SV Herald: Clearing up Misconceptions about the Flu
Physicians Clear up Misconceptions about the Flu
By: Laura Renteria email@example.com
Published in the Sierra Vista Herald
Sept 27, 2017
(Chiricahua Community Health Center physicians clear up flu misconceptions)
SIERRA VISTA — Influenza is nothing to sneeze at, especially with flu season right around the corner.
Though the illness, more commonly known as the flu, is a yearly ailment, local doctors say the heap of misunderstandings surrounding the disease and its vaccine are reasons to clear the air and distinguish fact from fiction.
Thousands of people catch the virus every year. Statistics from Harvard Medical School puts flu hospitalizations nationwide at 200,000 annually. Each year there are 30,000 to 36,000 flu-related deaths.
Dr. Karen Crockett, director of adult and family medicine and laboratory services at Chiricahua Community Health Services, said the flu is nothing like the common cold, as some people believe. While the cold is caused by a variety of viruses, the flu is caused by a specific virus and is classified as a respiratory disease.
“When someone has a cold they may or may not have fever, they usually have a lot of nasal congestion or a runny nose,” Crockett said. “The flu, typically, does not present with a runny nose or the typical cold symptoms. It usually presents with a fever over 102 degrees, a dry cough and swollen lymph nodes. The cold usually last two or more weeks; the flu typically lasts less than a week.”
According to a fact sheet from the Cochise County Department of Health and Social Services, there are some key differences between cold and flu symptoms. It’s rare that a person will develop a fever if they have a cold, whereas the flu usually presents with a high fever. And, while the fever typically manifests with extreme exhaustion, that is never the case with the cold.
Because the flu is caused by a specific virus, there are certain strains people need to look out for. And since the flu mutates, each year the Centers for Disease Control and Prevention issues new vaccines to combat a new strain — which is the reason physicians recommend an annual flu shot. There is a nasal spray available, but the CDC does not recommend it as an adequate measure of prevention this flu season.
But, every year, Crockett said a few patients tell her they never get vaccinated because they are convinced the flu shot gets them sick. This is a common misconception believed by many — it’s impossible to get sick from the flu shot.
“The flu vaccine is made from a killed virus; it’s not an active virus so it’s impossible to catch the flu from the vaccine,” she said. “I think many of the people who say this end up just catching a bad cold around the time they are getting a flu shot and they’re convinced that they got it from the vaccine.”
It’s important for people to familiarize themselves with symptoms since flu season is right around the corner, Crockett said. Typically, cases of flu typically begin appearing in October and last until March. However, Dr. Darlene Melk, director of community pediatrics at Chiricahua Community Health Centers, said her clinic saw cases well into May last year.
The best time to get the flu shot isn’t at the beginning of flu season, according to the experts.
“The flu vaccine elicits an immune response, just like any other vaccine, and produces antibodies to the illness. It takes the vaccine a little to build up efficient antibodies to fight the flu,” Crockett said.
Melk also recommended people receive the vaccine now, to help build up their immune systems before the season begins in October. That recommendation goes especially for families.
Though the flu is a common illness, it can be deadly for young children, seniors or people with respiratory and cardiac diseases, Melk said. Since the vaccine is only made for people older than 6 months, it’s important families get vaccinated to help protect those at-risk in their households. The flu can also be more difficult for children’s bodies to handle because they have smaller, more delicate respiratory systems, she said.

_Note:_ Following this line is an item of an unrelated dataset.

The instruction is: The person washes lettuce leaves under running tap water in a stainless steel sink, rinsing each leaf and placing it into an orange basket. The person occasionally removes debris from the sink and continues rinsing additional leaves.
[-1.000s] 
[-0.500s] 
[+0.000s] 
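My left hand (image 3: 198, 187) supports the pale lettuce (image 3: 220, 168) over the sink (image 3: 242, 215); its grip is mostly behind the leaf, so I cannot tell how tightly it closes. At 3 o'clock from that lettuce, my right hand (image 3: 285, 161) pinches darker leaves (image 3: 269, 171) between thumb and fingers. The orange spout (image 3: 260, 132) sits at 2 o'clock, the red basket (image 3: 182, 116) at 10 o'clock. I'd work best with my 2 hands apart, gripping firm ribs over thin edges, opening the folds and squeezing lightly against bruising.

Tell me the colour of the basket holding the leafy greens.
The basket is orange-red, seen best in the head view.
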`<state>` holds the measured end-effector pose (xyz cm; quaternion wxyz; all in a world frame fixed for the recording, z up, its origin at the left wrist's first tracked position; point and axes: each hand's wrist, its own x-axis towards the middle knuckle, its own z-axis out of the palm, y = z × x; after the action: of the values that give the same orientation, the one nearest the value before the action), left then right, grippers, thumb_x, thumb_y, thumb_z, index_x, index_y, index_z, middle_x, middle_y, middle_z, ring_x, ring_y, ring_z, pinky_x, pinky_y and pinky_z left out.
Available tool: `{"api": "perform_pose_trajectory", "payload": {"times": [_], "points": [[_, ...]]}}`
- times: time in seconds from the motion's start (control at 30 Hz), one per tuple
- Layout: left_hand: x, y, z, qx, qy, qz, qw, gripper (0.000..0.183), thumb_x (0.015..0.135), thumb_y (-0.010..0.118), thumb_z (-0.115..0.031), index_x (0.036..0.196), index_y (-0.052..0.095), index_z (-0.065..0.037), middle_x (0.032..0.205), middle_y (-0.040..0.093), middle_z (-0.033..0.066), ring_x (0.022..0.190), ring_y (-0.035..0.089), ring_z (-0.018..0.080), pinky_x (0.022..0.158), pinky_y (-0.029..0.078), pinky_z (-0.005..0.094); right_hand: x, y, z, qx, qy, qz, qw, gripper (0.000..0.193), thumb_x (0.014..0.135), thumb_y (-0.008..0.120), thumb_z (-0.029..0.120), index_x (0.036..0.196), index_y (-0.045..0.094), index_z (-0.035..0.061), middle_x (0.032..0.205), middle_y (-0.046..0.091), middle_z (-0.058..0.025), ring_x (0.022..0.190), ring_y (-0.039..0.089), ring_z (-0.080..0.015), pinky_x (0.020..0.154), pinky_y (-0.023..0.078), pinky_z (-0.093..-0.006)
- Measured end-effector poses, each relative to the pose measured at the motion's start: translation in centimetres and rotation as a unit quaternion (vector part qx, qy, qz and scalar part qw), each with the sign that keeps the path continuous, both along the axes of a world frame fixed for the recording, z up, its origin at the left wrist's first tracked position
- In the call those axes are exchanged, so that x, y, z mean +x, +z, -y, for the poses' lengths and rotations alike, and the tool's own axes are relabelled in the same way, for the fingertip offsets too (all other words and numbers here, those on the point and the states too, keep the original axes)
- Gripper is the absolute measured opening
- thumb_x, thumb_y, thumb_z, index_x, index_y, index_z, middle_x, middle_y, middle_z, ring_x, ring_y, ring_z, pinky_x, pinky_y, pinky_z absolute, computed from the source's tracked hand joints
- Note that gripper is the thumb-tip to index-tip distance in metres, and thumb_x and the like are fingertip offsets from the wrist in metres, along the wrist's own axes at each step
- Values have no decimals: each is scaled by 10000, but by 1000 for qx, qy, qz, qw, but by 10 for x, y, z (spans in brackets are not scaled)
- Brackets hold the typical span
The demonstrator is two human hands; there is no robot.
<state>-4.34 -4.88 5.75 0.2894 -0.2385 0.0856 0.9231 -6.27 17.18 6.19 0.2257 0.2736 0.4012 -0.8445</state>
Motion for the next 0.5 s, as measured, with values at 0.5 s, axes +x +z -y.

“If you have any amount of phlegm and mucus it can cause respiratory distress,” Melk said, noting that children with serious illness, like heart diseases or cerebral palsy, are also considered high-risk patients for flu complications. Melk said most people who die after getting the flu die from pneumonia.
“Every year there are deaths in pediatrics and in 80 percent of those deaths, children didn’t have the flu vaccine,” she said.
Both Melk and Crockett said the best way to prevent the flu – next to getting vaccinated – is through washing hands thoroughly and often. The flu is very contagious and can spread from person to person from a sneeze or cough, as well as touching the nose or mouth after touching an infected surface.
Though there hasn’t been a lethal form of flu in the area, both Melk and Crockett highly recommend getting the vaccine as well as taking sanitary precautions.
“We’ve been lucky but you never know unless you have some sort of protection,” Melk said.